Mizoram repealed prohibition on 10 July 2014, a period of 17 years after it had been imposed. On that date, the state Legislative Assembly passed the Mizoram Liquor (Prohibition and Control) Act, 2014 (MLPC Act), replacing the MLTP Act. The Presbyterian Church had organised mass prayers in all member churches across the state twice that year opposing the repeal of prohibition.

The Mizoram Liquor (Prohibition and Control) Act, 2014 was repealed on 20 March 2019 with the Mizoram Liquor Prohibition Act, 2019, it was a legislation promised by the Mizo National Front.
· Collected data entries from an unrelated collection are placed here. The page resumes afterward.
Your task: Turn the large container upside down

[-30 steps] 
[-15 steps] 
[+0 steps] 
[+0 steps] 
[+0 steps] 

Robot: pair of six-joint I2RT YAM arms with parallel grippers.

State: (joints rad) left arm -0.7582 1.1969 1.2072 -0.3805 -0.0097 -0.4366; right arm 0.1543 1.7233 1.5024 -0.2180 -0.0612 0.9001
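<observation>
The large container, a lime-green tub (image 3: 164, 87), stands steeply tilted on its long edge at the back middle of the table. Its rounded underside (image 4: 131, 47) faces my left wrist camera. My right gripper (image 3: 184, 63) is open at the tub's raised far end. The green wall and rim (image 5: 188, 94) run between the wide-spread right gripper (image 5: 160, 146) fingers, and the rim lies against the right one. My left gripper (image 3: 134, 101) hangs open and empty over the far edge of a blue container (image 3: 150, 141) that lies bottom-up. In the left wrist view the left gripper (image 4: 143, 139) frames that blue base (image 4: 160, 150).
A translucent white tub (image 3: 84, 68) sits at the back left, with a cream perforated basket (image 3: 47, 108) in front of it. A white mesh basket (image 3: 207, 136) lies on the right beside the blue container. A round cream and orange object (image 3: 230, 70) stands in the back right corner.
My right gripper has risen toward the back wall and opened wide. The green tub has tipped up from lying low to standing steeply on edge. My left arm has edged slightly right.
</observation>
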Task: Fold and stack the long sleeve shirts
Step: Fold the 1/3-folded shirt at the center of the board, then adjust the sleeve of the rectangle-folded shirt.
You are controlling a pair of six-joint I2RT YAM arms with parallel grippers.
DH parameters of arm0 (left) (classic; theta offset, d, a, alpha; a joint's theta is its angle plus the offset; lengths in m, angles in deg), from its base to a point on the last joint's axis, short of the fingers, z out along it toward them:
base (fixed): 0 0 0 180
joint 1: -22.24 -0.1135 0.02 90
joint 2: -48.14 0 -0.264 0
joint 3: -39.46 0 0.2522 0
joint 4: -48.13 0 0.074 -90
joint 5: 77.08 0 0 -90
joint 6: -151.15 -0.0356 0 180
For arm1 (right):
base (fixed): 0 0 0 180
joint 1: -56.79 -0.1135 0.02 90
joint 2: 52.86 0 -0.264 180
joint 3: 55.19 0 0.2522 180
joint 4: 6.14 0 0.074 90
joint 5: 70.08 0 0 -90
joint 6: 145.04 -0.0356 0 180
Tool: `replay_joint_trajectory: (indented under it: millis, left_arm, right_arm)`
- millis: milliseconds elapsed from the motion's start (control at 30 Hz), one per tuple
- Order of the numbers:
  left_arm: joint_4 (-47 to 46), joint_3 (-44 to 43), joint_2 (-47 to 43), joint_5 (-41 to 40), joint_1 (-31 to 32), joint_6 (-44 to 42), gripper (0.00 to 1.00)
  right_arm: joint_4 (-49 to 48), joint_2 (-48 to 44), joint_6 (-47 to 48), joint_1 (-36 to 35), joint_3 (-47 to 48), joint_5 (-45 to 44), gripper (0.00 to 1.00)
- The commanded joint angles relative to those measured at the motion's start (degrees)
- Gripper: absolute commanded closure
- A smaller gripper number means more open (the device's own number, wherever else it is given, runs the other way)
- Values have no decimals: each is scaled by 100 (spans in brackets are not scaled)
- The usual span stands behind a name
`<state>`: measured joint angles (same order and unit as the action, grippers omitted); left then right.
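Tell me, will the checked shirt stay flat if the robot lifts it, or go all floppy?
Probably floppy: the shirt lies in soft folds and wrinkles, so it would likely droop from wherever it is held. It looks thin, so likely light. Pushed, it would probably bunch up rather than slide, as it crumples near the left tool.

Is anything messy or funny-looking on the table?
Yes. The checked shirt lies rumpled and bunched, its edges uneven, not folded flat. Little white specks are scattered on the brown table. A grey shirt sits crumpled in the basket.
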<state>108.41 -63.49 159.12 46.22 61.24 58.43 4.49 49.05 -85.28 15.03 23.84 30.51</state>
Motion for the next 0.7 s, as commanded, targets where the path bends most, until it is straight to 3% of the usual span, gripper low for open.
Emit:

The act came into effect in May 2019. In August 2022, the state government allowed sale of wine made from locally grown grapes.

===Nagaland===

The Nagaland Liquor Total Prohibition Act, 1989 (NLTP Act) banned the sale and consumption of alcohol in 1989. Enforcement of the ban is lax and Indian Made Foreign Liquor is readily available. Authorities generally turn a blind eye towards illegal sales. Reports have stated that some police officials themselves engage in bootlegging. The Congress party has termed prohibition a "total failure" and has pleaded for it to be revoked.

The excise department had earned around ₹600 lakh prior to prohibition. It earned about ₹10 lakh annually in NLTP Act related fines as of June 2014. The Morung Express estimated that were about 500 illegal liquor bars in Dimapur, the largest city in the state, as of August 2014. Alcohol is also smuggled in from neighbouring Assam.

===Madhya Pradesh===

In April 2025, alcohol prohibition was imposed by the state government in nineteen religious places, namely the urban areas of Ujjain, Mandhata, Maheshwar, Mandleshwar, Orchha, Maihar, Chitrakoot, Datia, Panna, Mandla, Multai, Mandsaur and in gram panchayat areas of Salkanpur, Kundalpur, Bandakpur, Barman Kalan, Barman Khurd and Linga.
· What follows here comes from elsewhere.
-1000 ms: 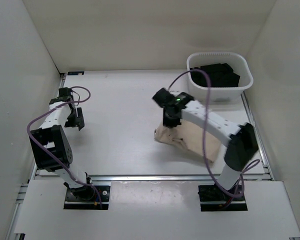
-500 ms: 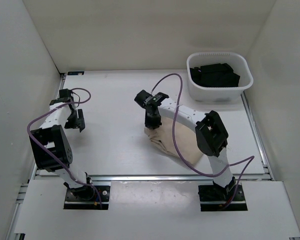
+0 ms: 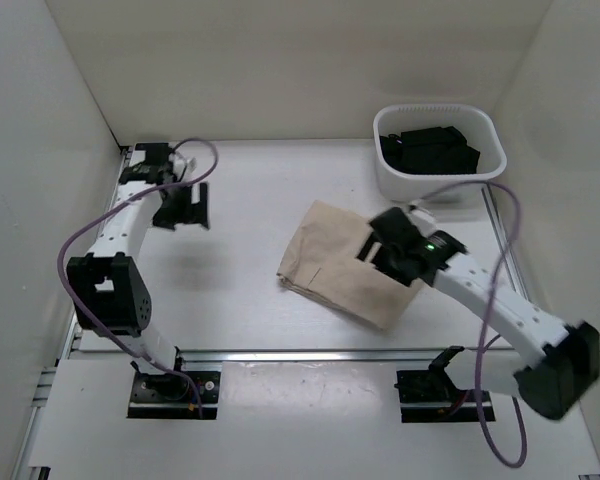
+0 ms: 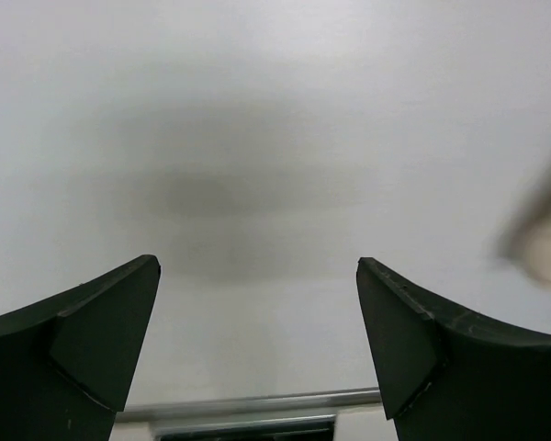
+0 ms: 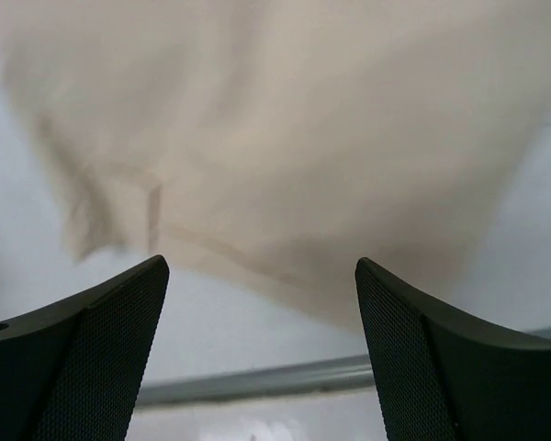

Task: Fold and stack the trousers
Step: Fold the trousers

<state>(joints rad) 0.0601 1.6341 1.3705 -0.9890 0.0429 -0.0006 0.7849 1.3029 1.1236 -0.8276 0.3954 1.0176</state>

==States no longer practicing prohibition==
Andhra Pradesh, Haryana, Kerala, Manipur, Mizoram and Tamil Nadu have previously enforced, but later repealed prohibition.

===Andhra Pradesh===
The total prohibition was introduced in Madras State (which included Coastal Andhra and Rayalaseema) when C. Rajagopalachari became Chief Minister in 1952. The ban was re-introduced by N. T. Rama Rao in 1994. N. Chandrababu Naidu repealed the prohibition in 1997, claiming that it was "not successful or feasible because of the leakages within the state and from across the borders".

===Haryana===
Bansi Lal led Haryana Vikas Party lifted prohibition on 1 April 1998. The total prohibition was in force in the state from July 1996.

===Kerala===
Kerala currently allows alcohol to be served in most hotels, bars and airports. The state banned arrack in 1996 (AK Antony government), 18 years later, a ban imposed by the United Democratic Front government in 2014 was reversed by the Left Democratic Front government in 2017 when they came to power citing heavy losses in state revenue and sharp decrease in tourism industry.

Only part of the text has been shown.